Styren S D, Kamboh M I, DeKosky S T
Department of Psychiatry, Western Psychiatric Institute and Clinic and Graduate School of Public Health, University of Pittsburgh, Pennsylvania 15261, USA.
J Comp Neurol. 1998 Jul 13;396(4):511-20.
A variety of factors and processes have been implicated in the development and progression of the pathology of Alzheimer's Disease (AD), including amyloid fragment deposition, reactive gliosis, alpha-1-antichymotrypsin (ACT), and apolipoprotein E (APOE). Carriers of the APOE 4 allele have been shown to have an enhanced risk of developing AD, and the ACT signal peptide A/A genotype may modify the APOEepsilon4 risk. The protein products of these genes have been shown to enhance conversion of diffuse beta amyloid (Abeta) fibrils, which are found in diffuse plaques, to the fibrillar form found in neuritic plaques. In affected regions of AD brain, ACT and APOE colocalize with Abeta deposits and reactive microglia and astrocytes. We examined the regional distribution of ACT, APOE, and reactive glia in temporal cortex, where neuritic plaques are abundant, and cerebellum (in areas where diffuse plaques but not neuritic plaques accumulate) to examine the relationship of these markers to the deposition of Abeta. In temporal cortex, ACT and APOE staining was localized to plaque-like profiles, reactive astrocytes, and blood vessels; human leukocyte antigen-DR (HLA-DR) and glial fibrillary acidic protein (GFAP) staining revealed focal clusters of reactive microglia and astrocytes. In cerebellum, ACT and APOE immunoreactivity was never localized to plaque-like profiles but was weakly localized to unreactive astrocytes; weak HLA-DR and GFAP immunoreactivity was present on quiescent microglia throughout the cerebellum. The lack of fibrillar amyloid deposits in cerebellum, despite the presence of well-characterized markers thought to mediate the production of Abeta, suggests that this brain region may be lacking certain factors necessary for fibril formation or that the cerebellum responds differently to stimuli that successfully mediate inflammation in affected cortex.

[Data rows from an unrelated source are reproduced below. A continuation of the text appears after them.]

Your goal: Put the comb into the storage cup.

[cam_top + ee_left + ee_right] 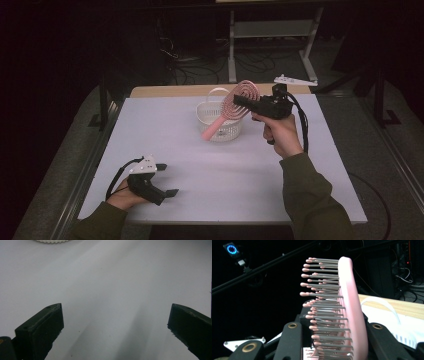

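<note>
A pink hairbrush with grey, pink-tipped bristles hangs above the white basket at the table's far middle. My right gripper is shut on the brush's round head, and the pink handle slants down and left over the basket. In the right gripper view the hairbrush stands between the two black jaws, bristles pointing left. My left gripper rests low at the table's near left, open, with bare table between its jaws. The left gripper view shows the left gripper wide apart over the white table.
The white table spreads between the two hands. A wooden edge runs behind it. Beyond the table are a metal frame and cables on a dark floor. The basket's white loop handle shows in the right gripper view.
</note>
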Demonstrator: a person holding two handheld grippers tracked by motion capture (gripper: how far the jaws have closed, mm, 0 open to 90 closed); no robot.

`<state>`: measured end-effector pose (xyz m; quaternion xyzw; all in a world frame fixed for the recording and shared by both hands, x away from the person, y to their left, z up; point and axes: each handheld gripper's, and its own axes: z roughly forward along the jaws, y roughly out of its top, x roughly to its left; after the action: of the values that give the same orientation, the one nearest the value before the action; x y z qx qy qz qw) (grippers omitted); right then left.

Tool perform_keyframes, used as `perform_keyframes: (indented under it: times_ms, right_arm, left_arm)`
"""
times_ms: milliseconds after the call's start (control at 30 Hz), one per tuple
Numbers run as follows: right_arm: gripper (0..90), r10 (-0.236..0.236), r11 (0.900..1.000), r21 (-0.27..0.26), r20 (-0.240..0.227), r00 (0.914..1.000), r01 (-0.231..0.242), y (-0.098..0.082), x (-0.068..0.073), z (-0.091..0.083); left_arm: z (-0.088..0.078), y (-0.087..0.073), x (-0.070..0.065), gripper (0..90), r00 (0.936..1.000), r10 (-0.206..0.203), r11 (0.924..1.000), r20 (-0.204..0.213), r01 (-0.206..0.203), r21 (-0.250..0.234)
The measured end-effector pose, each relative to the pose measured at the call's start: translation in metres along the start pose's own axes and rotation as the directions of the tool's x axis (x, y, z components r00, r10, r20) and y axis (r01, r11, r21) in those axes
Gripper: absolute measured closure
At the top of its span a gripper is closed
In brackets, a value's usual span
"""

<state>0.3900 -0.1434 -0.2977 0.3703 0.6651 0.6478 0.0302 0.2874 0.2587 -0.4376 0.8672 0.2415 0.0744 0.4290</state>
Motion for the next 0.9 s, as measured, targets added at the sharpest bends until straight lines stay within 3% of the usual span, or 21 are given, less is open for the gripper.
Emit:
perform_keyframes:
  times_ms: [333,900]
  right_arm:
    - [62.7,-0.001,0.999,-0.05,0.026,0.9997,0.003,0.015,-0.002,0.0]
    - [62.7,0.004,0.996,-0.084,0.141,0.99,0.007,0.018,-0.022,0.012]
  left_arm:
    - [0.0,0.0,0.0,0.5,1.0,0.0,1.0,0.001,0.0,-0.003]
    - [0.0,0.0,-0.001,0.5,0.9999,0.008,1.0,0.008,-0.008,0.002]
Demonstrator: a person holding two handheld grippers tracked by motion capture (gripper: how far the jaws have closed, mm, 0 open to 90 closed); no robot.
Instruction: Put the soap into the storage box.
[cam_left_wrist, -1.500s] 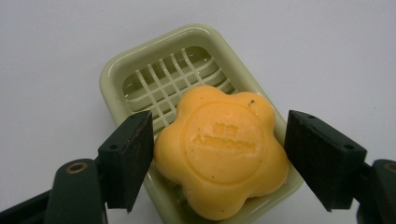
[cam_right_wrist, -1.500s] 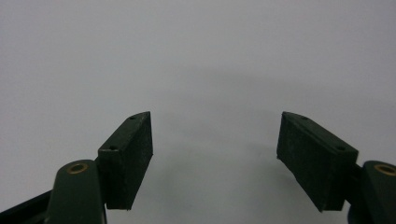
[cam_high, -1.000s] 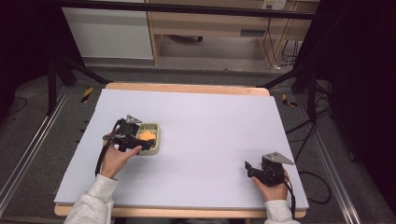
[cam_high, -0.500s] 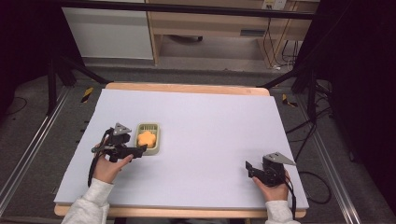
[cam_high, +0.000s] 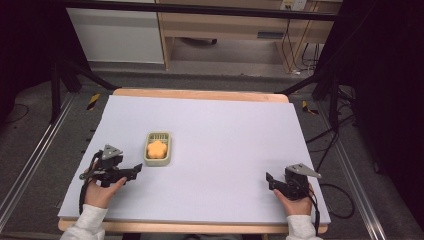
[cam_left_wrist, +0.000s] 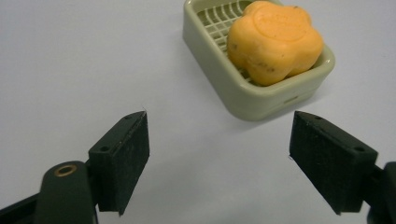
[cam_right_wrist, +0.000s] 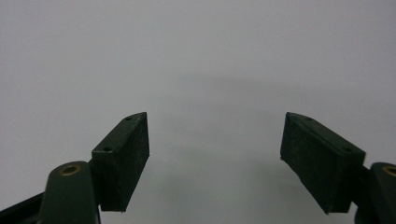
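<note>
Left tool (cam_high: 134, 171) had pulled back off the soap dish (cam_high: 158, 149) toward the tabletop's (cam_high: 225, 135) near-left edge since the earlier frames, jaws wide and empty. Dish sat just ahead of it, apart, orange flower-shaped soap (cam_left_wrist: 274, 41) lying inside on the grid. Right tool (cam_high: 270, 179) stayed put near the near-right corner, jaws wide, nothing between them.
</note>
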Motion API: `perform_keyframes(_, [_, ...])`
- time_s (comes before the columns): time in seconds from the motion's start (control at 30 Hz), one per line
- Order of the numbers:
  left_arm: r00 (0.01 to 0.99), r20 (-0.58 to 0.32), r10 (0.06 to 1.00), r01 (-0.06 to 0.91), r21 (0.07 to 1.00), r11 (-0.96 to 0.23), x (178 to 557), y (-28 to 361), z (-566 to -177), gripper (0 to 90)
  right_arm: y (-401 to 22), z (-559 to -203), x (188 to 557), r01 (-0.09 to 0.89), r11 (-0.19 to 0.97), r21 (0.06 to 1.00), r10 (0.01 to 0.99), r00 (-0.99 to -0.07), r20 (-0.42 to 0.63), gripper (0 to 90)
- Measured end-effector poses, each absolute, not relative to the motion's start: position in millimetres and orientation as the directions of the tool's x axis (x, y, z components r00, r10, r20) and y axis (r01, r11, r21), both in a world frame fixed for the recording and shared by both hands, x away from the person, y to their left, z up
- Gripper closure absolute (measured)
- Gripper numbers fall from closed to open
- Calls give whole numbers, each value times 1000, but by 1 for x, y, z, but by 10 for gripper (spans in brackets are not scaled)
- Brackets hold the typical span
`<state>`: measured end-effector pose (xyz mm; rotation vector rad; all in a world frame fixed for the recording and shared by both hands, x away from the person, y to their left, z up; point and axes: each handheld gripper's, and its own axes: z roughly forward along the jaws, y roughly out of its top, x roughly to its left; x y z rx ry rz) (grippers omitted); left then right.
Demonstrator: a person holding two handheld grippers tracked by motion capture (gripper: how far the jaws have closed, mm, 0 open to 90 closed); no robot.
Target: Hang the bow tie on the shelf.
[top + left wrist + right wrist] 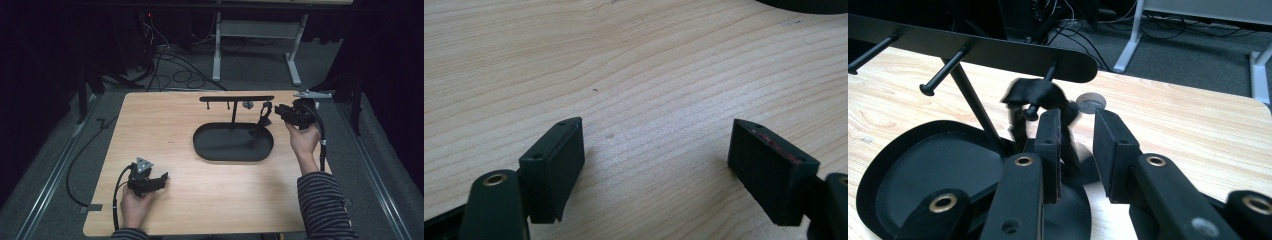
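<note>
A black stand rises from an oval tray in the middle of the wooden table, and its bar carries several pegs. From the rightmost peg hangs a black strap. My right gripper is level with the bar's right end, just right of the strap. In the right gripper view the strap is blurred and drapes over the peg just beyond my right gripper. Its jaws stand a little apart and press on nothing. My left gripper rests low at the front left. In the left gripper view it is wide open over bare wood.
A small grey round disc is set in the table behind the stand. The tray lies just left of the right jaws. Behind the table's far edge are cables and a desk frame on the floor.
</note>
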<state>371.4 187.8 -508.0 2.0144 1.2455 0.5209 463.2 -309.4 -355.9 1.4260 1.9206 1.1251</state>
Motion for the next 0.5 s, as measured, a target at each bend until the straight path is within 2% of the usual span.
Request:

多种因素和过程与阿尔茨海默病(AD)病理的发生和发展有关,包括淀粉样蛋白片段沉积、反应性胶质增生、α-1抗糜蛋白酶(ACT)和载脂蛋白E(APOE)。已证明APOE 4等位基因携带者患AD的风险增加,且ACT信号肽A/A基因型可能改变APOEε4的风险。这些基因的蛋白质产物已被证明可增强弥漫性β淀粉样蛋白(Aβ)纤维(存在于弥漫性斑块中)向神经炎性斑块中发现的纤维状形式的转化。在AD脑的受累区域,ACT和APOE与Aβ沉积物以及反应性小胶质细胞和星形胶质细胞共定位。我们检查了颞叶皮质(神经炎性斑块丰富)和小脑(弥漫性斑块而非神经炎性斑块积聚的区域)中ACT、APOE和反应性胶质细胞的区域分布,以研究这些标志物与Aβ沉积的关系。在颞叶皮质中,ACT和APOE染色定位于斑块样结构、反应性星形胶质细胞和血管;人类白细胞抗原-DR(HLA-DR)和胶质纤维酸性蛋白(GFAP)染色显示反应性小胶质细胞和星形胶质细胞的局灶性簇集。在小脑中,ACT和APOE免疫反应性从未定位于斑块样结构,而是弱定位于无反应性的星形胶质细胞;整个小脑中静止的小胶质细胞上存在弱HLA-DR和GFAP免疫反应性。尽管存在被认为介导Aβ产生的特征明确的标志物,但小脑中缺乏纤维状淀粉样蛋白沉积物,这表明该脑区可能缺乏纤维形成所需的某些因素,或者小脑对成功介导受累皮质炎症的刺激反应不同。